▸ **About this exercise**
Please repeat the lines below, exactly and only, from the one that holds "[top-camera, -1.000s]" through the one that holds "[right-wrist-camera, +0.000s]".

#### Given records

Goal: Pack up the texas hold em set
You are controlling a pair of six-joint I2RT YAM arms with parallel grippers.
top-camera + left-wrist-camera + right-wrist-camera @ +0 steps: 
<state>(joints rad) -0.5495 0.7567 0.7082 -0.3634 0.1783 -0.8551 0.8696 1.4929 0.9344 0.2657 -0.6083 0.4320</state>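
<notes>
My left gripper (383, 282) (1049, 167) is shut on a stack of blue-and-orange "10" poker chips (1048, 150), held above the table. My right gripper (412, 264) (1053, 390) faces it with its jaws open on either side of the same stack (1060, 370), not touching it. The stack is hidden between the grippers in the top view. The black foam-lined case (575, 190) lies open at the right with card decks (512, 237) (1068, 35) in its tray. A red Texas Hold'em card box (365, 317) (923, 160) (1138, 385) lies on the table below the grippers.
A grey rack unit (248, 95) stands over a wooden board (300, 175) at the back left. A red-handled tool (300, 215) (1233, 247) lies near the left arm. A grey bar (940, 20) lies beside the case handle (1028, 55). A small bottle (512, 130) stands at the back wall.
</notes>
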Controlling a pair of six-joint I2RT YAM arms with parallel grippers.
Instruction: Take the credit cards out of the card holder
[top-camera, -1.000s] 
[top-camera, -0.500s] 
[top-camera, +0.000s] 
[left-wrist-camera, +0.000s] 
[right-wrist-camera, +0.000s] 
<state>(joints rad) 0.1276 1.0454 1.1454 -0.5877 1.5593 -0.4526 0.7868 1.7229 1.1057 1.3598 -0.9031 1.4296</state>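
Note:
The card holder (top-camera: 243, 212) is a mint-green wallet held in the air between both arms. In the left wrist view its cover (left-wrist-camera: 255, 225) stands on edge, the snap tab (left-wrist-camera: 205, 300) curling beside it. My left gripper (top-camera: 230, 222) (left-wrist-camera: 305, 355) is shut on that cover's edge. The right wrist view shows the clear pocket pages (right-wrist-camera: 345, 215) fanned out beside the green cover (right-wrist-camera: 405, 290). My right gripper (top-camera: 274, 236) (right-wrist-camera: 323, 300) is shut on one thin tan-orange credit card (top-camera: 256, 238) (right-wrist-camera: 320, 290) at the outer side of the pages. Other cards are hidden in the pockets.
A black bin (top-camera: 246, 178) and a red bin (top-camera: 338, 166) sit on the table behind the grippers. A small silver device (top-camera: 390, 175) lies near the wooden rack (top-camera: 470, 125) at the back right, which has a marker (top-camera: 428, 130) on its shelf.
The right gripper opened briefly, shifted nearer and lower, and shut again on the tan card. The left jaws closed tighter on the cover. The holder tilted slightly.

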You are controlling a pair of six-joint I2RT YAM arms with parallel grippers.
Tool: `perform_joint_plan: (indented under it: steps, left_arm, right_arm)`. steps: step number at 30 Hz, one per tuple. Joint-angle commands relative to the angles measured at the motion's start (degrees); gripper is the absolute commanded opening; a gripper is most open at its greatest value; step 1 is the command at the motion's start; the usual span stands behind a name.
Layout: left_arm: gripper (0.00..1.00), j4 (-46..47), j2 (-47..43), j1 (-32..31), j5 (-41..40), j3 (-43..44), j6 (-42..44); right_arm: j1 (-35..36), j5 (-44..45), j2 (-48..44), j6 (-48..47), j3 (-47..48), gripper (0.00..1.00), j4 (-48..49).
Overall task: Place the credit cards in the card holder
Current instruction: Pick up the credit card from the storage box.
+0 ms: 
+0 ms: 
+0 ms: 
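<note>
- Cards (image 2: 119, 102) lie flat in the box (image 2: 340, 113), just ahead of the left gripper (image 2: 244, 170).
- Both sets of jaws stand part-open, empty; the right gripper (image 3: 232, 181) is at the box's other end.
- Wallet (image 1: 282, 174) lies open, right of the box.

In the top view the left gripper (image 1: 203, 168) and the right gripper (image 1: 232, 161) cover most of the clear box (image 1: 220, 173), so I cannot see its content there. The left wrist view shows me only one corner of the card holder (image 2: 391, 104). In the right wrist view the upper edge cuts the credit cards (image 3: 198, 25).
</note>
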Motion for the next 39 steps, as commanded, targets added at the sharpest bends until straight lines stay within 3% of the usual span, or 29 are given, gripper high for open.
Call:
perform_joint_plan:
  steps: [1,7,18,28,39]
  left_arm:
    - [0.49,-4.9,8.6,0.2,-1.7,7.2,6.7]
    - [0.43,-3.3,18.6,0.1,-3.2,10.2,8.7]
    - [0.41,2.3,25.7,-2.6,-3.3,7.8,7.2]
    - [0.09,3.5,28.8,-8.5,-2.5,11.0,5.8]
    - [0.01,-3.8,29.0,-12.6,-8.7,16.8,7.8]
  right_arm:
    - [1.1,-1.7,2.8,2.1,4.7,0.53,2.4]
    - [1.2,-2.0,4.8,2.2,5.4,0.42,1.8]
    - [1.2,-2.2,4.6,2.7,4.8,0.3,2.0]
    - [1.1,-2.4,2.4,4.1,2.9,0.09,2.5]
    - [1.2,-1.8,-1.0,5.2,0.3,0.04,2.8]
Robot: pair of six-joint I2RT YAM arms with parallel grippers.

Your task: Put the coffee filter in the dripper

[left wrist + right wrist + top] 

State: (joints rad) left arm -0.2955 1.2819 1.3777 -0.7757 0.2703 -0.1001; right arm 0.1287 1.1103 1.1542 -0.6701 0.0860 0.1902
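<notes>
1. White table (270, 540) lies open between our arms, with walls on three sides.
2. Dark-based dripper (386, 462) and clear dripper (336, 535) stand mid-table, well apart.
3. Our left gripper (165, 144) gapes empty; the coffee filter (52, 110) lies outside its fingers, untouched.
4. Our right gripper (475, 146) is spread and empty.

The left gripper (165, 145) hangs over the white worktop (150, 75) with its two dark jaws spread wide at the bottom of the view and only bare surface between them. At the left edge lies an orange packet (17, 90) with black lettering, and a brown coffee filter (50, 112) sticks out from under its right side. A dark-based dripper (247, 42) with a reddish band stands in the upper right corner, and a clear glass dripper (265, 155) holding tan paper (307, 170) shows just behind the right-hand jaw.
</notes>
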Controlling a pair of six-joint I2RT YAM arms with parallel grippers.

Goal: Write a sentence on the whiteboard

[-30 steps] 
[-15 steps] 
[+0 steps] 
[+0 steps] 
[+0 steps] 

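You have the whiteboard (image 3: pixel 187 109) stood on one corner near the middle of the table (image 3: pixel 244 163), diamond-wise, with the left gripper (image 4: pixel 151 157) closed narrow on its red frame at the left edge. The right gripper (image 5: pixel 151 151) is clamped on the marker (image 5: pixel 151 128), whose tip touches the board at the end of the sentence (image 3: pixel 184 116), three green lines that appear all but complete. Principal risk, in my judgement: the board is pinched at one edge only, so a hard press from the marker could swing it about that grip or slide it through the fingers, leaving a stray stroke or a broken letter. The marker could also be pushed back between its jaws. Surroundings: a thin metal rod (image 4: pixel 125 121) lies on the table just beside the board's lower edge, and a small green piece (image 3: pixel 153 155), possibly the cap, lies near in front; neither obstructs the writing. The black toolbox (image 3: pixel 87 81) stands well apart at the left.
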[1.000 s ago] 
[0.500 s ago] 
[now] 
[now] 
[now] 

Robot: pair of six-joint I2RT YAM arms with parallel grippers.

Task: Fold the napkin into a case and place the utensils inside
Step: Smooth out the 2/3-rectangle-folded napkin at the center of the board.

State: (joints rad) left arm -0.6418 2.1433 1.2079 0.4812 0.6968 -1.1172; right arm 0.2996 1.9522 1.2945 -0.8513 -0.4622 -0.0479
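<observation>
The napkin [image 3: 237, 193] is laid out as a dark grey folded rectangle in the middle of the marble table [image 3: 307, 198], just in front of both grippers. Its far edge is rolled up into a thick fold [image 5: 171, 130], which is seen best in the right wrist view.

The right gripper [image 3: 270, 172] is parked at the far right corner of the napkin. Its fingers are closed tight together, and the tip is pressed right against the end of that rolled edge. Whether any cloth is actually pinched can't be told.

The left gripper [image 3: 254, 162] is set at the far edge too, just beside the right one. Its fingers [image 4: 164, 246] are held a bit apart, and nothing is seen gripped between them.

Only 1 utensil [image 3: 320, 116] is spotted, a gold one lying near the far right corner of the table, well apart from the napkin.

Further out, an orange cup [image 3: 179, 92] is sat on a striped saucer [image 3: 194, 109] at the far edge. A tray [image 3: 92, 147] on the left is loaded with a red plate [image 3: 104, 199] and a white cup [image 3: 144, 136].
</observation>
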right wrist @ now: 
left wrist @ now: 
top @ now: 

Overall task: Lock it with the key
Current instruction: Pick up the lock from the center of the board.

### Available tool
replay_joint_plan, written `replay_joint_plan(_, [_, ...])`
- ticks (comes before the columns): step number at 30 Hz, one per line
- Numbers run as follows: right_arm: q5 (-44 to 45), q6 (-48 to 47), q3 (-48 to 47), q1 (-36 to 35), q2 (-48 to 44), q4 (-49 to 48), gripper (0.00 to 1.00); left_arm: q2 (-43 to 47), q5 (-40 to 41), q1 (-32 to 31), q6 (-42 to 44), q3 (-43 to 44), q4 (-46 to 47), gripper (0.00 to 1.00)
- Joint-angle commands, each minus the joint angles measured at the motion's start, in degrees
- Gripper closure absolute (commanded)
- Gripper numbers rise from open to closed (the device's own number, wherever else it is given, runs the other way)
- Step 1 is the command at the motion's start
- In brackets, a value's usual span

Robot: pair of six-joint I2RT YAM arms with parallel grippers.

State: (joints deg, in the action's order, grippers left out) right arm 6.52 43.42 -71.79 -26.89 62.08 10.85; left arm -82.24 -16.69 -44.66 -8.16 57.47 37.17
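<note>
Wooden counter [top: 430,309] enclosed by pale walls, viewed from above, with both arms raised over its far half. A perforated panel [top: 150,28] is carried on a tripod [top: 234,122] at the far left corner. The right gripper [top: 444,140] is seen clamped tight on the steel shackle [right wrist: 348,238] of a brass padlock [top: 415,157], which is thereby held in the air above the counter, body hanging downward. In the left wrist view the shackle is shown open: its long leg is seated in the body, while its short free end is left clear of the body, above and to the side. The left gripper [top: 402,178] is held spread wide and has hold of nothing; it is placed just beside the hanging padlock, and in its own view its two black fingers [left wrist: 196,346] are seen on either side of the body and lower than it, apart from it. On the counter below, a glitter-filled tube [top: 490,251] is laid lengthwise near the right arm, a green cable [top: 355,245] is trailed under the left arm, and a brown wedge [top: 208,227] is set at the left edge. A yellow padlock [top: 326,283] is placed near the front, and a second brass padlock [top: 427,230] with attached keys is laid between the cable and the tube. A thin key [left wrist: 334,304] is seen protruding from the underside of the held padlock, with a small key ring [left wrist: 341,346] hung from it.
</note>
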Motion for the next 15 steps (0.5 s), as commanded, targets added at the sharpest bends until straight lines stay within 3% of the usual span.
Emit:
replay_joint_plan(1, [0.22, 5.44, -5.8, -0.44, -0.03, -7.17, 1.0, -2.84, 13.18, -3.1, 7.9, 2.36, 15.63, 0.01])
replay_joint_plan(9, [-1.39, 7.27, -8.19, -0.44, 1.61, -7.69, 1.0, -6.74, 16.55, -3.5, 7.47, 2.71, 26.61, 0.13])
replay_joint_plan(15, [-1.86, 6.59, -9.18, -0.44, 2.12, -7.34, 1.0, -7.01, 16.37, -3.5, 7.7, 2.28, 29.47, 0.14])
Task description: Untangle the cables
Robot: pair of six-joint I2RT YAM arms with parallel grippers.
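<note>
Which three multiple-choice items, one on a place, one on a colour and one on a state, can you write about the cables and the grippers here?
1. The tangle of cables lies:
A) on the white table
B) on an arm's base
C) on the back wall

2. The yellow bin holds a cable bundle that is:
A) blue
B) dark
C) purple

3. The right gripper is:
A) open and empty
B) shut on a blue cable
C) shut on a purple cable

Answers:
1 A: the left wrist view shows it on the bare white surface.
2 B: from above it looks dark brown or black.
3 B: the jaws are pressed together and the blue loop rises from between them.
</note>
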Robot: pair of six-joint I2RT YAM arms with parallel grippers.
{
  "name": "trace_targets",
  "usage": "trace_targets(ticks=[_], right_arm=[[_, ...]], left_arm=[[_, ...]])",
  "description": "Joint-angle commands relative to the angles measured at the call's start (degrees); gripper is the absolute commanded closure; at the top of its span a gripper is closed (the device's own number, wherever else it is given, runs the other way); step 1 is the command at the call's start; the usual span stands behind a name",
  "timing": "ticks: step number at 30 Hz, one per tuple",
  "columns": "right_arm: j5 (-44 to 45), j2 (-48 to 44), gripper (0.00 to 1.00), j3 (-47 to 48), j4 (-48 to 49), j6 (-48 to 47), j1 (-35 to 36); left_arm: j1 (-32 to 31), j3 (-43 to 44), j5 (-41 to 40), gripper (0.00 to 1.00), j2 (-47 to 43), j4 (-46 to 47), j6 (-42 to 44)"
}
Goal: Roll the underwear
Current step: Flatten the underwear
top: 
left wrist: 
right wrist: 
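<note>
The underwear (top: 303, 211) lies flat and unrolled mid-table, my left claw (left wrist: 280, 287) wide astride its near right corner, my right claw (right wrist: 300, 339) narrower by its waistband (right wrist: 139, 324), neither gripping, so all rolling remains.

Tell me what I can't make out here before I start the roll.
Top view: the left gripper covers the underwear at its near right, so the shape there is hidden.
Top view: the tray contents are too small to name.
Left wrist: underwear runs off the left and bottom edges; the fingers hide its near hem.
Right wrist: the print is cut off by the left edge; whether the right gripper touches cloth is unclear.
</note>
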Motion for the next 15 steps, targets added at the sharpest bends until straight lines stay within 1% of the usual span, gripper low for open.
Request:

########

▸ **Output**
[top-camera, -1.000s] 
[top-camera, -0.500s] 
[top-camera, +0.000s] 
[left-wrist-camera, +0.000s] 
[right-wrist-camera, +0.000s] 

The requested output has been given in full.